Today Colombo and even Hambantota remain less than half the scale of the bunkering volumes of the likes of Fujairah and Singapore (both vassal states of the West) remain at the top of the game. Even today these idiots won’t allow for things like the privatization of the CPC which would at the very least ensure the availability of fuel for domestic consumption.
On the right
This as history will show lead to massive discontent and the election of one ultra-right-wing Junius Richard Jayewardene. The JRJ government strapped us into this insanely right-wing system under the Executive Presidency. Previous embers in terms of political division were actively propagated by the state to create longstanding political divides and ethnic conflict. To this day executive presidents as with Mahinda’s Rajapaksa’s most recent speech can call on ethnic division to curry favour.
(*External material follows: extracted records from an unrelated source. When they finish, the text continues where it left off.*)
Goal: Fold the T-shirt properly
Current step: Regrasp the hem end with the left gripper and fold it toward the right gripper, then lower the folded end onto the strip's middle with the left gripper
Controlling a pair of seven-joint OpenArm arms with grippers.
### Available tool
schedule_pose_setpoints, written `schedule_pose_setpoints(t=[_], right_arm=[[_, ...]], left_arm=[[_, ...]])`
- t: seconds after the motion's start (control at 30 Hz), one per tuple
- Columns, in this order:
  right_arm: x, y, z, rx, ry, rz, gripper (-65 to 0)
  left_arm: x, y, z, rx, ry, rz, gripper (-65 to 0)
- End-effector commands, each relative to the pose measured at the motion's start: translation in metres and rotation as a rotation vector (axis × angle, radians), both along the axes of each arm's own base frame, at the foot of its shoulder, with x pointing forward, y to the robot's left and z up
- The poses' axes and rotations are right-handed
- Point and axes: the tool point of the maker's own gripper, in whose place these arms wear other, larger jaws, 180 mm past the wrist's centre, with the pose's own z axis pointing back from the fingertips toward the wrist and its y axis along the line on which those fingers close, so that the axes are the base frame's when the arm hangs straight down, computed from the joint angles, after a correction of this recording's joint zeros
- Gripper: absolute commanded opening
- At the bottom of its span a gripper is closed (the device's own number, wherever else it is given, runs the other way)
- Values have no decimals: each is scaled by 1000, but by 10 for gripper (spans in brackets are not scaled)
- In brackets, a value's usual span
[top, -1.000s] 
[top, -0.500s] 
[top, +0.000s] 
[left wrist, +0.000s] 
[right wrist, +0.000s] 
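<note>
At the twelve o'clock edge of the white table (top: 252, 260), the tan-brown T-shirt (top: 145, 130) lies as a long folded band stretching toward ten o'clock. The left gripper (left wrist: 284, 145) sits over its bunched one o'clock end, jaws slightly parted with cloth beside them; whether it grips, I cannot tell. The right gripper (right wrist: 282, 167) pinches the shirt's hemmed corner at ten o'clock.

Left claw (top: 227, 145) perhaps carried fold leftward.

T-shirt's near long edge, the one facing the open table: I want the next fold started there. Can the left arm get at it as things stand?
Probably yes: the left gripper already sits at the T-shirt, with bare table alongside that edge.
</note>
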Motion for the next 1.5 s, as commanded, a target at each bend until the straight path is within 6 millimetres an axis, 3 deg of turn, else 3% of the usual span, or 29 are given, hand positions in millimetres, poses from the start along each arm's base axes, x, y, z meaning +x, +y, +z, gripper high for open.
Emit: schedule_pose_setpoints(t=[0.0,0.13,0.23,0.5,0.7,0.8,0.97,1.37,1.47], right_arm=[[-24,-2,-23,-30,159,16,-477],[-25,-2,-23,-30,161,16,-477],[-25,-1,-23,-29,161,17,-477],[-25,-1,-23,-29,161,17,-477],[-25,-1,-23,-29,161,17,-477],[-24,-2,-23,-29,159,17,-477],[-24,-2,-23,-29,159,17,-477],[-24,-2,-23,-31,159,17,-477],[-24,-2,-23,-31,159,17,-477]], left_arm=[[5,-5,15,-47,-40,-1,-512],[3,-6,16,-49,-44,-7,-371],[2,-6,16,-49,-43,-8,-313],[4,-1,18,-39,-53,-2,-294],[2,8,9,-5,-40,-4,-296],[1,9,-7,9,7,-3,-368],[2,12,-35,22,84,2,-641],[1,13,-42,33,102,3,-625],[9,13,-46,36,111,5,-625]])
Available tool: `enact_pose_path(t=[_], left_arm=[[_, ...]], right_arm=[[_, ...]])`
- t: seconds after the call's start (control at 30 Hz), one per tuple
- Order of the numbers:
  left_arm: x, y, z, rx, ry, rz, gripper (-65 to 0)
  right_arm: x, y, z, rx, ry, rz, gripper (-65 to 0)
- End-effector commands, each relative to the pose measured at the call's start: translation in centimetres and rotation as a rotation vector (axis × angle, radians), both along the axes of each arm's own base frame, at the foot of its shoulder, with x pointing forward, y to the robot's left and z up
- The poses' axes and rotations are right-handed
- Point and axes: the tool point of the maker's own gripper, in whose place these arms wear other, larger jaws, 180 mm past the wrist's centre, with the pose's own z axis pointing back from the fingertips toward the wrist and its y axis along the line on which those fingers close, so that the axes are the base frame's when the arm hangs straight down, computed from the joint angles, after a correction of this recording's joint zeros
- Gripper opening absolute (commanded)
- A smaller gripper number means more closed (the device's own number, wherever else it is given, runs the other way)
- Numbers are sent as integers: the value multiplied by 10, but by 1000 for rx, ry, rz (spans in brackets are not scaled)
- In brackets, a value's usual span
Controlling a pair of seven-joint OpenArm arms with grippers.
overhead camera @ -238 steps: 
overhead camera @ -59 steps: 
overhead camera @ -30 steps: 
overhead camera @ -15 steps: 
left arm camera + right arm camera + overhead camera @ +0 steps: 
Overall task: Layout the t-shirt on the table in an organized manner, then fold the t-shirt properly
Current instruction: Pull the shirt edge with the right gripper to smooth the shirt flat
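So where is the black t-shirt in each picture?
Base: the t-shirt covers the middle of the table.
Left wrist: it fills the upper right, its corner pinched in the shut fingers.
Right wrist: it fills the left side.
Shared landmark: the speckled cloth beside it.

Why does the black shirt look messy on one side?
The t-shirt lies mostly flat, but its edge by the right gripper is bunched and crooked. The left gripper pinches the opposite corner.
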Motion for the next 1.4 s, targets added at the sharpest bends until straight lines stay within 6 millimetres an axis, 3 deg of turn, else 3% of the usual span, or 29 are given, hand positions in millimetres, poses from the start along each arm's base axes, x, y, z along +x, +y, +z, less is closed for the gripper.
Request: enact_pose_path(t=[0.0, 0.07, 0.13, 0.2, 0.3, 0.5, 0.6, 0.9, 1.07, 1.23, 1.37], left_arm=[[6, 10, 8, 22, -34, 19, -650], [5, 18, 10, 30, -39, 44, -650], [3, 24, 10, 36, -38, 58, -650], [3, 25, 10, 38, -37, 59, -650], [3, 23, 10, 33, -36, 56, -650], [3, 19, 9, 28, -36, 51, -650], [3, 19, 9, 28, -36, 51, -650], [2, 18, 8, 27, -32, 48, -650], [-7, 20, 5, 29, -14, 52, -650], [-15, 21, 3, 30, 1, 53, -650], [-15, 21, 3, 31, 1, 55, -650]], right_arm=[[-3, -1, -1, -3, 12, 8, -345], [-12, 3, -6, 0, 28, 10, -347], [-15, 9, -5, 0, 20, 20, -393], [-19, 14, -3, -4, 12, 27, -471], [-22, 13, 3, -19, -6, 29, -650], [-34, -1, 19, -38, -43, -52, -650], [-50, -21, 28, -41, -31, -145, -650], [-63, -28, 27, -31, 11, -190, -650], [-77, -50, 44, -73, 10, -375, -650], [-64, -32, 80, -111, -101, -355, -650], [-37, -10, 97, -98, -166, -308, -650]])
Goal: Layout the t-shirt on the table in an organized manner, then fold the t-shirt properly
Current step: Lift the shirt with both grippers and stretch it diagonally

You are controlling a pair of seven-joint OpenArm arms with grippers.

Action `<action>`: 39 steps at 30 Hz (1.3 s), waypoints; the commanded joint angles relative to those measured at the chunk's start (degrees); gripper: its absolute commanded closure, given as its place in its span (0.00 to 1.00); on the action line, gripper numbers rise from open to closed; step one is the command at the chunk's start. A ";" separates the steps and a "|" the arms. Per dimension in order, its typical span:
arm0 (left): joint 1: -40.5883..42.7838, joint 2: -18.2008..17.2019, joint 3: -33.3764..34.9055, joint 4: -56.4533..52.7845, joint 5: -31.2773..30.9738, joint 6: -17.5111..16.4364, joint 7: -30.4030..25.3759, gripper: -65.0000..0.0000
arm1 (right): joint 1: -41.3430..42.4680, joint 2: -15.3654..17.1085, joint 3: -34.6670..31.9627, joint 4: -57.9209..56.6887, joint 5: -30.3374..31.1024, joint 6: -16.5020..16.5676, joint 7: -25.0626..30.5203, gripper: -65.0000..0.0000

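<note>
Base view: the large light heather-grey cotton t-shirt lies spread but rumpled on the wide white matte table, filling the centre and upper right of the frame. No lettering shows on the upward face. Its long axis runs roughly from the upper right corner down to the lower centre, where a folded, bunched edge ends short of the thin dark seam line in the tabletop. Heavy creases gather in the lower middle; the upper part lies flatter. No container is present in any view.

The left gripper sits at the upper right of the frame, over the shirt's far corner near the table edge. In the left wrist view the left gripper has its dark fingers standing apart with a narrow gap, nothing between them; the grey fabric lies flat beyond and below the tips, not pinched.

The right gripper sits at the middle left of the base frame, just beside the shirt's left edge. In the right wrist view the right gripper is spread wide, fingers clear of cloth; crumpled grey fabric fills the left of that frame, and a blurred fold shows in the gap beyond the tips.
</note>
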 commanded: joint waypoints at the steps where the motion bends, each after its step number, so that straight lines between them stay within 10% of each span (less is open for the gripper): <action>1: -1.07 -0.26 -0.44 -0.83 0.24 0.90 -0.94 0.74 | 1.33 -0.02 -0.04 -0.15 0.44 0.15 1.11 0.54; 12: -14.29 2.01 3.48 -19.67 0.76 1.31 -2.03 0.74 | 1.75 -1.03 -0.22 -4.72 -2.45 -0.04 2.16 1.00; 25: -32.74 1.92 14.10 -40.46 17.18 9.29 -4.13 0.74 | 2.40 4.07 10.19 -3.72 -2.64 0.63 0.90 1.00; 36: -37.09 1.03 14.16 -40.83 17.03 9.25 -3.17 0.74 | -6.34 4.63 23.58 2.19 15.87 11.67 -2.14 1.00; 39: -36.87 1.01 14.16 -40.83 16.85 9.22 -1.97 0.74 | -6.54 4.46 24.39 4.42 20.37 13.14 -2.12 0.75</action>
JRJ implemented the Mahaweli scheme which indebted the country for decades and caused resentment in both the South and the North which did not get proportionately as much investment. When youth from those regions rose up they were quickly and very violently put down and this would have continued indefinitely under a Premadasa regime.
On the inane
Speaking English is only a sign of education to those with limited exposure to the anglicized schooling system. Most of us well versed in the language can quickly spot Sajith Premadasa to be a fraud given his inability to make any real sense. As those not willfully blind have already seen the videos of him allocating jobs on the basis of height I give you this other gem of a story on how Premadasa’s brother in law Rohan Jayakody stole artwork from the President’s house with over 20 witnesses to the theft and tried to fence it in the UK only to be stopped by the Sri Lankan embassy overseas. If not for my sake but rather for the sake of the entire country please just ask yourself whether this man is a suitable candidate to run the country.
Sirimavo Bandaranaike’s broad socialist reform was one of the most misguided and stupidly implemented economic policies in our modern history. JRJ’s reform lasted beyond his tenure ship and we desperately await someone to untie us from this ridiculous system of government. Premadasa can’t even beat a candidate that he outspent in an election. In all cases however, it is these mega centralized plans that get us in trouble. It wouldn’t be the worst thing in the world if the government due to financial constraints was not able to undertake any new ones.